CONAN: Connie Siskowski is with us. We're talking about what happens when kids become caregivers. In a moment, more about the long-term effects teens from putting their own lives on hold. Psychologist Laurence Steinberg will join us. If you took care of a sick or disabled family member as a teen, call and tell us your story, 800-989-8255. Email us, talk@npr.org. Stay with us. I'm Neal Conan. It's the TALK OF THE NATION, from NPR News.

(SOUNDBITE OF MUSIC)

CONAN: This is TALK OF THE NATION, from NPR News. I'm Neal Conan. Kim Shifren was just 14 when she became a caregiver. Her mom suffered a massive heart attack. For a month, Kim cleaned the house, made dinner, helped her mom dress, bathe and eat. Her mom had two more heart attacks, and Kim took on a similar role after each one.

Years later, she told CNN that she worried about getting married and having kids. It wouldn't be right, she said, because she didn't want to put her own family through that experience. We've posted a link to that CNN story, "Young Caregivers Put Life on Hold," at our website. That's at npr.org.

If you took care of a sick or disabled family member as a teen, call and tell us your story. How did it change your life? 800-989-8255 is our phone number. Email: talk@npr.org. You can also join the conversation on our website. That's at npr.org. Click on TALK OF THE NATION.

Our guest is Connie Siskowski, now founder and president of the American Association of Caregiving Youth. And joining us now is Laurence Steinberg. The teen years are a challenging time under the best of circumstances. Researchers are just beginning to study what happens when those teens also become caregivers. Professor Steinberg studies the adolescent brain, behavioral and psychological development. He's a professor of psychology at Temple University, author of "You and Your Adolescent: A Parents' Guide for Age 10-20." He's with us now by phone from his office in Philadelphia. Nice to have you back on the program.

LAURENCE STEINBERG: Good to be back. How are you?

CONAN: And when we talk about teens who are assigned to care for sick or disabled relatives or take on that task, it takes a certain amount of maturity to deal with those things. Are there ways in which added responsibility is actually good for development?

STEINBERG: Sure. I mean, we know that adolescence is a very important time for the development of responsibility and for being able to make wise, independent decisions. And I think we also know that the more we let teenagers practice doing those things, the better they get at them. So under certain circumstances, having these extra responsibilities can be very positive for kids.

CONAN: And sometimes having an organizing principle to your life can focus a teenager.

STEINBERG: Yeah. One of the things that we study is positive psychological development during adolescence - not only how to prevent problems, but how to promote positive functioning. And we are - we see that when teenagers feel that their life has meaning and purpose, they are much healthier, mentally and physically, than when they don't feel that way.

So if this experience is providing that, then it's very good for the adolescent's mental health.

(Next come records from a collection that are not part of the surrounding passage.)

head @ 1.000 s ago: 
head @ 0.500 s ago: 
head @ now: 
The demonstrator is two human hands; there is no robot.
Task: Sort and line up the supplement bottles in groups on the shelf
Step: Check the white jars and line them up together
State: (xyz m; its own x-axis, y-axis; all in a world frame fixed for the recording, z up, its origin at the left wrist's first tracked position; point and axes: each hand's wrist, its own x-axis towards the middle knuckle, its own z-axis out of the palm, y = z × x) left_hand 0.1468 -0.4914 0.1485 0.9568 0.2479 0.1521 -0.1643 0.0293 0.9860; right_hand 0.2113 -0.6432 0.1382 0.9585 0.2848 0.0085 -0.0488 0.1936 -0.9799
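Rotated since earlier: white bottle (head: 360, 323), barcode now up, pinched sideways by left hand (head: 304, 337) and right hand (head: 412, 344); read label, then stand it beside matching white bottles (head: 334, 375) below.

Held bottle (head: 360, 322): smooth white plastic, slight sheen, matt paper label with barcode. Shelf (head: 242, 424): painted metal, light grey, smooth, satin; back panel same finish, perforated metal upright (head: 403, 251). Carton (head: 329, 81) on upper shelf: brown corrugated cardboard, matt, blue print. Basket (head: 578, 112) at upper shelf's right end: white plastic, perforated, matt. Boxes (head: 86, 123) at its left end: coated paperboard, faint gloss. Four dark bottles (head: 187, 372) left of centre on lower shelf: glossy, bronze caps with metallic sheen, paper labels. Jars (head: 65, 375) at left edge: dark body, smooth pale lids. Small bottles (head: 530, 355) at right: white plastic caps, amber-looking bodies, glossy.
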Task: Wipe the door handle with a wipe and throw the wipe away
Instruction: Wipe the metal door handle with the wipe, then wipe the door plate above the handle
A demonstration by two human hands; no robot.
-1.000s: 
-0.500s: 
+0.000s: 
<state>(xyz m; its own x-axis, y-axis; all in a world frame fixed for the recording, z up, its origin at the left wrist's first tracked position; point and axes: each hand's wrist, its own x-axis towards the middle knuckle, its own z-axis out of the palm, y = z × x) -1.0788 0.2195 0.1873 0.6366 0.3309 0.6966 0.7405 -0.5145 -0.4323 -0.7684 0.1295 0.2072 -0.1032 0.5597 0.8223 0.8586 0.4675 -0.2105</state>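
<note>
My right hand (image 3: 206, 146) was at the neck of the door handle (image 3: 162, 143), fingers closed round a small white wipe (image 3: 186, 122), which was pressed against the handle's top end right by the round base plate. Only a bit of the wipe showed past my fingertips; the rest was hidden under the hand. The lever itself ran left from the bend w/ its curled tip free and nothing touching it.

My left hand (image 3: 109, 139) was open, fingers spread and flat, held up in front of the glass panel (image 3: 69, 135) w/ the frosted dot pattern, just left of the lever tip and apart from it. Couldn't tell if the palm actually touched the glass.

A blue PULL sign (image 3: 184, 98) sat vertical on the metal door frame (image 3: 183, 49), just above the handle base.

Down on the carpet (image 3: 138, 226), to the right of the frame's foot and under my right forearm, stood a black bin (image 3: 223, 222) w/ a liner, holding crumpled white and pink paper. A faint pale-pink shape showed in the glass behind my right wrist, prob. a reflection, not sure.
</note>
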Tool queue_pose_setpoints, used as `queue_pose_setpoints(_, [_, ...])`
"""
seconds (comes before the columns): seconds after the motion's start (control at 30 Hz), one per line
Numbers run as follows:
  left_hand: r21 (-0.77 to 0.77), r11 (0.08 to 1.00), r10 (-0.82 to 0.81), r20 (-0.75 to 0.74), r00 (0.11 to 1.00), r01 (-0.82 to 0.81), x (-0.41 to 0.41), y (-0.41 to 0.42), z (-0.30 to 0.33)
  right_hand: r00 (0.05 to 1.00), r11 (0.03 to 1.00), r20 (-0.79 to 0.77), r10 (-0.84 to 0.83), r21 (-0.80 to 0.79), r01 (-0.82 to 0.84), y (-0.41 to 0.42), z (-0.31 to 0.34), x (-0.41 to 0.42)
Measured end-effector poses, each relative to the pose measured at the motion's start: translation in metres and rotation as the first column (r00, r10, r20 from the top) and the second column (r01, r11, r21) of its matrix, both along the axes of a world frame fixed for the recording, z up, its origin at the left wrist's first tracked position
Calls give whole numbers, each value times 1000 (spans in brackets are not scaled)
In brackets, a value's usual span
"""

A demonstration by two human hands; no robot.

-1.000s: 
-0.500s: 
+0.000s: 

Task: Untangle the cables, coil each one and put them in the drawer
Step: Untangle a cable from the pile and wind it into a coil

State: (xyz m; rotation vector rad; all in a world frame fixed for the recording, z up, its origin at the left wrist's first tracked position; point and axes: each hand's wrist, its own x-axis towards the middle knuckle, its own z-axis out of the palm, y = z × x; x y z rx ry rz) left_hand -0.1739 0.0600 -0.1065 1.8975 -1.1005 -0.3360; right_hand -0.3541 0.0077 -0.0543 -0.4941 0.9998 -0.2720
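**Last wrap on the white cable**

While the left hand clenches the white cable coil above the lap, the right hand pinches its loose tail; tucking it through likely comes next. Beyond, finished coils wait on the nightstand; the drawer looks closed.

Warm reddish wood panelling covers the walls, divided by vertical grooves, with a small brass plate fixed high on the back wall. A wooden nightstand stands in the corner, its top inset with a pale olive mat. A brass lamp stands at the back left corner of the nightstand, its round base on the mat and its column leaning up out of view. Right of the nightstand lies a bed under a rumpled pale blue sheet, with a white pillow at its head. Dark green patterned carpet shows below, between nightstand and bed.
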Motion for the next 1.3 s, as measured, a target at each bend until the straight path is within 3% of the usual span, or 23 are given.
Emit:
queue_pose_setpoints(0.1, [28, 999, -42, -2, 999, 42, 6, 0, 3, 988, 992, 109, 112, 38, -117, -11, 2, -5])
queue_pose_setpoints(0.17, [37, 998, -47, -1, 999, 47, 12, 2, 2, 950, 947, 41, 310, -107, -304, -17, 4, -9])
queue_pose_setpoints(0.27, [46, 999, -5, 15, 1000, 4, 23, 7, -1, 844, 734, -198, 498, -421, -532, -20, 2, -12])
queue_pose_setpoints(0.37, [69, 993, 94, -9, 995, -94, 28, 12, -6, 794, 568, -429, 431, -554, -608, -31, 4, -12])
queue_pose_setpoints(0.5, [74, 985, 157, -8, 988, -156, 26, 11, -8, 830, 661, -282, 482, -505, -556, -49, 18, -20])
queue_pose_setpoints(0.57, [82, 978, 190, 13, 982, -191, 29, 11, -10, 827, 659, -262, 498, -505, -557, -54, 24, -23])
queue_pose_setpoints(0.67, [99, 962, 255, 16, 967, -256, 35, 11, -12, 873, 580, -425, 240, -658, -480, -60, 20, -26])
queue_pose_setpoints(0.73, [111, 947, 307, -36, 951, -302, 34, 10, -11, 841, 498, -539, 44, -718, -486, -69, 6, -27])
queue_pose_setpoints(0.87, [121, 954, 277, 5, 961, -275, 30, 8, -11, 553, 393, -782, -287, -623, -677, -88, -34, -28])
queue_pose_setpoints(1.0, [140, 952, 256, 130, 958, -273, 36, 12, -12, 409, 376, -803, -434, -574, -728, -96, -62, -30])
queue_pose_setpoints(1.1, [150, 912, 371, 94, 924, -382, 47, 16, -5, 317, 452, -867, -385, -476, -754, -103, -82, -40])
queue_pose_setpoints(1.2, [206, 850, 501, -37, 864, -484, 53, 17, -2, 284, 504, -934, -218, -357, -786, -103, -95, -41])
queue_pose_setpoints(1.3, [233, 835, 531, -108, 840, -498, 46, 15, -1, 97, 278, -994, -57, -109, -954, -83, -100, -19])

CONAN: Then there's the other side, and here's an email we have from Crystal(ph) in Virginia: I had to drop out of college after three semesters to take care of my grandparents, one with cancer and one with severe diabetes. The experience made me despise my mother and uncle, who should have stepped up and taken care of them. Subsequently, I never finished college and have suffered professionally. Today, I don't speak to my mother or uncle. I loved my grandparents, but I also deserved help. And so, clearly, different circumstances can have very different outcomes.

STEINBERG: Right. So I think that we need to put this responsibility in the context of the many other things that young people are trying to do and need to accomplish during this phase of life. And like anything else, you know, if it interferes with things like going to school or having time for recreation or for your friends or just for yourself, if it compromises those activities too much, then there could be a downside to it.

CONAN: Connie Siskowski, I wanted to bring you back into the conversation, here. Clearly, there are many stops along the spectrum from positive and negative effects, and most people find themselves not in just one spot, but probably several.

SISKOWSKI: Well, exactly. And so our caregiving youth project supports the student caregiver in school, out of school and at home so that they know that they're not alone, they meet with a group of other caregiving youth at school, and that relationship continues from sixth grade through their high school graduation.

Or we do a home visit by a social worker to strengthen the family and link the family to other resources that they may not otherwise know about. And then we try and return a bit of childhood. We have a camp and other sponsored activities so that the kids have some respite, as well as time to enjoy life.

CONAN: Let's see if we can get another caller in, and this is Jonathan, Jonathan with us from Porter in Texas.

JONATHAN: Hello. How are you doing?

CONAN: I'm well, thanks.

JONATHAN: Good. I used to take care of my grandfather towards the latter end of high school and on into college. He was pretty much bedridden. He could get into his wheelchair and move around, but it was hard for him. I took care of his feeding, his bathing, everything. He couldn't do too much on his own.

And I wouldn't say that I wouldn't do it again, but I wish I had known to (unintelligible), because I had to be there after high school, I mean, after school was out, and after college was out, I had to go straight home. So my dating life just did not exist. Time, for me, just wasn't there.

And so I can't blame him, but my social skills aren't what they should be. And so I wish I'd have not neglected myself as much. I would still do it again, but I just wish I knew what to look out for.

CONAN: Wish you knew what to look out for. I think all of us would - well, Jonathan, we applaud your decision to take care of your granddad, and as you say, certainly not his fault.

JONATHAN: No, not at all.

CONAN: All right, thanks very much for the phone call.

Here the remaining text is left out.